In 1917, American author Carl Van Doren became the first of this period to proselytize about Melville's value.

In the 1920s, British literary critics began to take notice. In his idiosyncratic but landmark Studies in Classic American Literature, novelist, poet, and short story writer D. H. Lawrence directed Americans' attention to the great originality and value of many American authors, among them Melville's. Perhaps most surprising is that Lawrence saw Moby-Dick as a work of the first order despite his using the original English edition.

In his 1921 study, The American Novel, Carl Van Doren returns to Melville with much more depth. Here he calls Moby-Dick a pinnacle of American Romanticism.[1]

[edit] Selected Criticism

Taken From: “The Image of Society In Moby Dick” By: Henry Nash Smith

“In the most obvious and literal sense, the material of Moby Dick is drawn directly from nineteenth century American society. The narrative frame work is provided by a whaling cruise. The author takes great pains to report technical facts accurately. The ostensible motivations of the principle characters have to do with the conduct of this economic enterprise. And the book grows out of American experience in yet richer and deeper ways. Richard Chase, for example, has pointed to Melville’s debt to American folklore, his preoccupation with such characteristic American phenomena as Trascendentalism and humanitarian crusades, his interest in the West.”

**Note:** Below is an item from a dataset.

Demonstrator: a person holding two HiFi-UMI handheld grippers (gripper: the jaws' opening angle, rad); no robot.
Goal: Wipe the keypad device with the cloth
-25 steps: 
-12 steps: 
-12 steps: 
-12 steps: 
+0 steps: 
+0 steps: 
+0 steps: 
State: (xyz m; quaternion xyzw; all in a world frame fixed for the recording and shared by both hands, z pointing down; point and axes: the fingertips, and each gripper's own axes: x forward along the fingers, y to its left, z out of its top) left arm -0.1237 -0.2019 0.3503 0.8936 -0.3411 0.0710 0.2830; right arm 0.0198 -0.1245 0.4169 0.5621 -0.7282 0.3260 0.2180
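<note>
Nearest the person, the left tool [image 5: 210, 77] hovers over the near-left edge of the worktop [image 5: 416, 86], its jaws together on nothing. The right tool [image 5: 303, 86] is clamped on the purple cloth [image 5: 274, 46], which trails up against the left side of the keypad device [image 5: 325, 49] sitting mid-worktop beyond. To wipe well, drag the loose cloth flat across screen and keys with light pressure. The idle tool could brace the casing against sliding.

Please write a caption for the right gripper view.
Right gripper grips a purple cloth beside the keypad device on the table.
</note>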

Taken From: Studies in Classic American Literature By: D.H. Lawrence

“A hunt. The last great hunt. For what? For Moby Dick, the huge white sperm whale: who is old, hoary, mostrous, and swims alone; who is unspeakably terrible in his wrath, having so often been attacked; and snow white. Of course he is a symbol. Of what? I doubt if even Melville knew exactly. That’s the best of it. He is warm-blooded, he is lovable. He is lonely Leviathan, not a Hobbes sort. Or is he?